Dans les vitrines des librairies allemandes un livre saisissant et combien actuel a refait surface : « La peste » d’Albert Camus. Quelle ville d’Europe peut être comparée à l’Oran de Camus ? Bergame ? Quand est-ce-que le confinement nous a enfermés au point décrit par Camus ? Certes, les cafés étaient ouverts à Oran, alors qu’ils sont fermés depuis 9 mois en Allemagne. Mais avons-nous vraiment été empêchés pendant des mois de quitter notre ville ? Notre société médiatisée provoque la comparaison et de ce fait la critique, voire le refus des mesures locales au motif que d’autres « ont le droit de… ». Gouverner un peuple dont on ne contrôle pas l’information est devenu plus difficile que dans le passé. Mais n’approchons-nous pas là une forme de « démocratie du quotidien » qui contraste de beaucoup avec nos anciens réflexes de confiner les citoyens à une seule participation électorale espacée dans le temps ? Les mesures gouvernementales au jour le jour ne seraient donc pas seulement le fait du manque de clarté face à une pandémie qui tarde à nous dévoiler ses secrets, mais aussi une réaction aux besoins pressants des citoyens. Certes, je crains que peu partagent cette analyse que j’ose néanmoins, sachant que nous préférons voir dans une correction de mesures, l’aveu d’une faute plutôt qu’un « je vous ai compris » face aux critiques et demandes pressantes de nos concitoyens.
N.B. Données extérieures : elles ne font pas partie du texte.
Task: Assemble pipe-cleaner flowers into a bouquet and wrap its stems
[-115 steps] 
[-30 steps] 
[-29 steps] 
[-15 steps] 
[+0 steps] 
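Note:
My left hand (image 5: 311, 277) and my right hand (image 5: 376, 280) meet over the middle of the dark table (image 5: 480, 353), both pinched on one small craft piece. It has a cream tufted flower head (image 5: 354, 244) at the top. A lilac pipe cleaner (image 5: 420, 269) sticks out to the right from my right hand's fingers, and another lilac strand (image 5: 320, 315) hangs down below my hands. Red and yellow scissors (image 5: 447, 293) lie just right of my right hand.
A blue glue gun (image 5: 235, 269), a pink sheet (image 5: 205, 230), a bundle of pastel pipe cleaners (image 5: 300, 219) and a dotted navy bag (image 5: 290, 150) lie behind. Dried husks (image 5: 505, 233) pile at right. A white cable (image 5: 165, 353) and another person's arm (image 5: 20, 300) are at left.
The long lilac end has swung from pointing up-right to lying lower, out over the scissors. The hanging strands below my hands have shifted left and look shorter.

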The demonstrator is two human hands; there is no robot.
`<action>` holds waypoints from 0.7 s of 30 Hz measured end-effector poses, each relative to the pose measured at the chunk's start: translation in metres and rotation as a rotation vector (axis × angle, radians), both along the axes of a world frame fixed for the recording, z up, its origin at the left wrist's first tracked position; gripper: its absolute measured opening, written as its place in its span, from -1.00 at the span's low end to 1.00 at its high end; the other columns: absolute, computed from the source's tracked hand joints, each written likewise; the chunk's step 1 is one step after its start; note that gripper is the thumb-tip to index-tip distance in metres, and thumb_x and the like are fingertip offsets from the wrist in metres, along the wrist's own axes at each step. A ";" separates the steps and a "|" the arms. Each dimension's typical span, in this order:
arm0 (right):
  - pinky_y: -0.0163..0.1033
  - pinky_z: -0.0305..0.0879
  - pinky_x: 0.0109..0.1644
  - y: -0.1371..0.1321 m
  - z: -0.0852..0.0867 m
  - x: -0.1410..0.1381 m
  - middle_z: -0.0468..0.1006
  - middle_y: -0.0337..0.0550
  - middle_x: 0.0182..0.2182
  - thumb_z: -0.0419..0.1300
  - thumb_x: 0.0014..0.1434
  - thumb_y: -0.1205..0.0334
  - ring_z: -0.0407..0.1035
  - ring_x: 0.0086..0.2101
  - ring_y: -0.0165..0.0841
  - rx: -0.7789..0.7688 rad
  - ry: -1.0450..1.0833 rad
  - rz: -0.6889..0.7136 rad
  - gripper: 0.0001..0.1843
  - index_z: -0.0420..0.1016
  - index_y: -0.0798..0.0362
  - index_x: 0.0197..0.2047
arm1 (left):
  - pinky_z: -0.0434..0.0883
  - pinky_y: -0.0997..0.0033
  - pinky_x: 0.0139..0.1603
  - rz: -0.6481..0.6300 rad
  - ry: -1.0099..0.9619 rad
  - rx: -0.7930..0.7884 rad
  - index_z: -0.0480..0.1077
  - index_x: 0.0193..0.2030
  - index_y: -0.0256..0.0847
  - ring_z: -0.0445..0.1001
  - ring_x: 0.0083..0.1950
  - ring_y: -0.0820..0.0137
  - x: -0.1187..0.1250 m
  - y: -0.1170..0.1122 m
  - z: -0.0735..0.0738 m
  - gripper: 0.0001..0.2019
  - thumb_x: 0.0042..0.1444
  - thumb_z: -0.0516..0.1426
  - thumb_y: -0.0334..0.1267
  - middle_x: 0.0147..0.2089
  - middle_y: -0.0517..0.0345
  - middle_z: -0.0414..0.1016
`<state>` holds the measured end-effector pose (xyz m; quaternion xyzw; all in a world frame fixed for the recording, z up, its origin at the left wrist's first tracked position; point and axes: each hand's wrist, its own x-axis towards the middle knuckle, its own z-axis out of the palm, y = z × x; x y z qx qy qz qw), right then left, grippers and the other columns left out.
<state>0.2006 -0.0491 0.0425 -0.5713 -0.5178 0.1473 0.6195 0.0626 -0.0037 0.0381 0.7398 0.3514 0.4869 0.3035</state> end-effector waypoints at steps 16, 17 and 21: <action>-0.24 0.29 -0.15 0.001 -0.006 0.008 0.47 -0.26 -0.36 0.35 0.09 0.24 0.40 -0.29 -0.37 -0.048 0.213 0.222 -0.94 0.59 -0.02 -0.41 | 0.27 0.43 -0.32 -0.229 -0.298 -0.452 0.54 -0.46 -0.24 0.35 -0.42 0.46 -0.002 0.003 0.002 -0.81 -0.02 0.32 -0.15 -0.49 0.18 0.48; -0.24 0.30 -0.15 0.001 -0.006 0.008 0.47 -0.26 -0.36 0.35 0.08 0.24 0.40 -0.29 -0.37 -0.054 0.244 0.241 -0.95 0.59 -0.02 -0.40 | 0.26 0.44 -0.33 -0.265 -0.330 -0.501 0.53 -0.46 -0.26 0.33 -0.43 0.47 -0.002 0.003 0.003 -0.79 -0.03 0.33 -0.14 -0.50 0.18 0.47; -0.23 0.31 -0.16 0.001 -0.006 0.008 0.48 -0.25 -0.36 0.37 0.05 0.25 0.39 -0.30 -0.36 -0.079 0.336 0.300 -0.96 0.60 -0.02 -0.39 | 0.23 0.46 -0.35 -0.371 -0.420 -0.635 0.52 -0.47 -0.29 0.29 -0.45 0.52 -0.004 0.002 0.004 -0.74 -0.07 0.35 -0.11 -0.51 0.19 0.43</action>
La pandémie du COVID-19 n’est pas la première – avons-nous déjà à ce point oublié toutes les épidémies de peste d’antan, la grippe espagnole de 1920 qui causa plus de morts que la 1ère guerre mondiale, sans compter la grippe de Hong Kong des années 1969-1970 ? – et elle ne sera malheureusement pas la dernière. Mais, informés comme nous le sommes aujourd’hui, elle nous oblige à repenser nos modèles de vie et de gouvernance, afin d’être à l’avenir plus à même de répondre d’une manière plus flexible, efficace et toujours solidaire à des menaces qui se moquent de nos frontières traditionnelles, tant intellectuelles que géographiques. L’Europe a une réponse continentale et une participation mondiale à apporter, nos gouvernements doivent, toujours en accord avec Bruxelles, se redonner les moyens de la riposte régionale et locale. L’après-COVID-19 est une chance à ne pas manquer, pour l’Europe, pour ses États membres et par-dessus-tout, pour nos concitoyens !

Stéphane Beemelmans  
Ancien Secrétaire d’Etat à la Défense en Allemagne, Directeur général de l’entreprise de conseil publique PD-Berater der öffentlichen Hand GmbH à Berlin et membre de Synopia.